About the aquaculture business... what was it called if you remember? I had bought livestock from a company in FL that was doing live rock farming but lost it all in a storm one year and never recovered. I still have their stock list from 1994 in a envelope with a 29¢ stamp on it. lol


----------



## Church (Sep 14, 2004)

It was called Sea Critters. I don't think it's the same one though, because Sea Critters didn't lose their entire business from a storm. I think you might be talking about Hurricane Andrew back in '92. If I remember correctly, it did destroy some (or a lot?) of Sea Critters' reef plots, where they were developing artificial reefs and live rock off the Keys. But they also did domestic aquaculture too, right on their own property in Dover, just inland from Tampa, so they weren't completely wiped out like many of the aquaculture businesses that had placed all of their eggs in one basket, so to speak. It is my understanding that they only sold their business because of an offer they couldn't refuse. But then again, I was pretty young at that time, in high school, and for some strange reason my memory of that time is a little, shall we say, "hazy."

Hurricane Andrew was a bad mamajamma, if anyone remembers that one!


----------



## Karackle (Dec 11, 2007)

oooh I like this tank, and I definitely agree with what others have said, it looks much bigger than a 2.5, well done! 

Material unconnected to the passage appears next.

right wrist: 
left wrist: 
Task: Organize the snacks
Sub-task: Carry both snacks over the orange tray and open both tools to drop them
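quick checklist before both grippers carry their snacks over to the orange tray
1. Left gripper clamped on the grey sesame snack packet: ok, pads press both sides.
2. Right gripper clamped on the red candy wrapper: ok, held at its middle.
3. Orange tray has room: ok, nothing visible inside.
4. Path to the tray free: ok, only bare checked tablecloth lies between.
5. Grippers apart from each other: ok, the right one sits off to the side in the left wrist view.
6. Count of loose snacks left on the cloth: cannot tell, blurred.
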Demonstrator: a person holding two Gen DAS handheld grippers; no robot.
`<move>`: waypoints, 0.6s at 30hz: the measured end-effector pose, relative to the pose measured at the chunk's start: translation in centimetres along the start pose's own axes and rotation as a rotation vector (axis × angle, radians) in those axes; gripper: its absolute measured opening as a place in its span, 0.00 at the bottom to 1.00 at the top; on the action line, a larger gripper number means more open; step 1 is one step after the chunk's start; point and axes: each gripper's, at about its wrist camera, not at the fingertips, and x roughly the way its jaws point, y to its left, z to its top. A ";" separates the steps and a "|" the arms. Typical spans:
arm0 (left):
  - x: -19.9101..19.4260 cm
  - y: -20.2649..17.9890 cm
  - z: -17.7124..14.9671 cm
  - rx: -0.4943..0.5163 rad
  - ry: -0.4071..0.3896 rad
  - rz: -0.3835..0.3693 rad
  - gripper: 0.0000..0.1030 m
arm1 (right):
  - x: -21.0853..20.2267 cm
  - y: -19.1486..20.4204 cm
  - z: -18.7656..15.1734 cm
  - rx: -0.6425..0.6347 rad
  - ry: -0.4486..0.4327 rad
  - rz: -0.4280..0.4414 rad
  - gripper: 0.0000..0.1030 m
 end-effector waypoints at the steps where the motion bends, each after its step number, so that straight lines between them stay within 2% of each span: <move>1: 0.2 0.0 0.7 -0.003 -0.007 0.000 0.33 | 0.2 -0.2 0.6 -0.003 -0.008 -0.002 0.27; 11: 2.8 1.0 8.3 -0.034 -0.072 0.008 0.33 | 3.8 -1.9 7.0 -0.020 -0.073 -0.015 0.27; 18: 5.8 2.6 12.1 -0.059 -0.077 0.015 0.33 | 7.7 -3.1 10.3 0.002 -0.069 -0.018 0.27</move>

As for stocking, I have CPDs and Boraras briggitae, you are correct in that the CPDs like to have places to hide. Also, they are quite a bit larger than the boraras (i mean, my otos still dwarf them, but the CPDs dwarf the briggitae) so if you want a nice little school of fish, I definitely suggest a boraras species because they are unbelievably tiny, at least the briggitae are. Ember tetras are a pretty little fish too, very brightly colored, closer to the size of the CPDs but not quite as shy. I have all 3 in my 20g, unfortunately i had an incident with the prefilter on my intake falling off and I lost most of my briggitae, i only have 2 left, and to be honest, as tiny as they are, the pair of them are the boldest fish in the tank! :hihi:


----------



## Church (Sep 14, 2004)

Thanks Kara! I'm 99% sure I'm going with the brigittae in here. Probably about 5 or 6 of them. I've looked at Embers before, but I think they wouldn't be too comfortable in such a small tank, in the long run. 

That being said, I've been looking at that rainbowfish thread that was linked on the previous page, and they are so GORGEOUS!!! I'm not going to put those in here, but I think I've officially decided to setup a 5.5g on their behalf.

I've never had any rainbows before, and other than Furcatas, none have ever really flipped my lid. But those ones on the previous page have my head reeling... I can already see myself staring at them displaying to each other, for hours on end. It would be better than the Planet Earth series, I'll bet.


----------



## Karackle (Dec 11, 2007)

Awesome, yeah I think brigittae are a really good choice for this tank, you're probably right, the embers are small but probably do need a bit more space. 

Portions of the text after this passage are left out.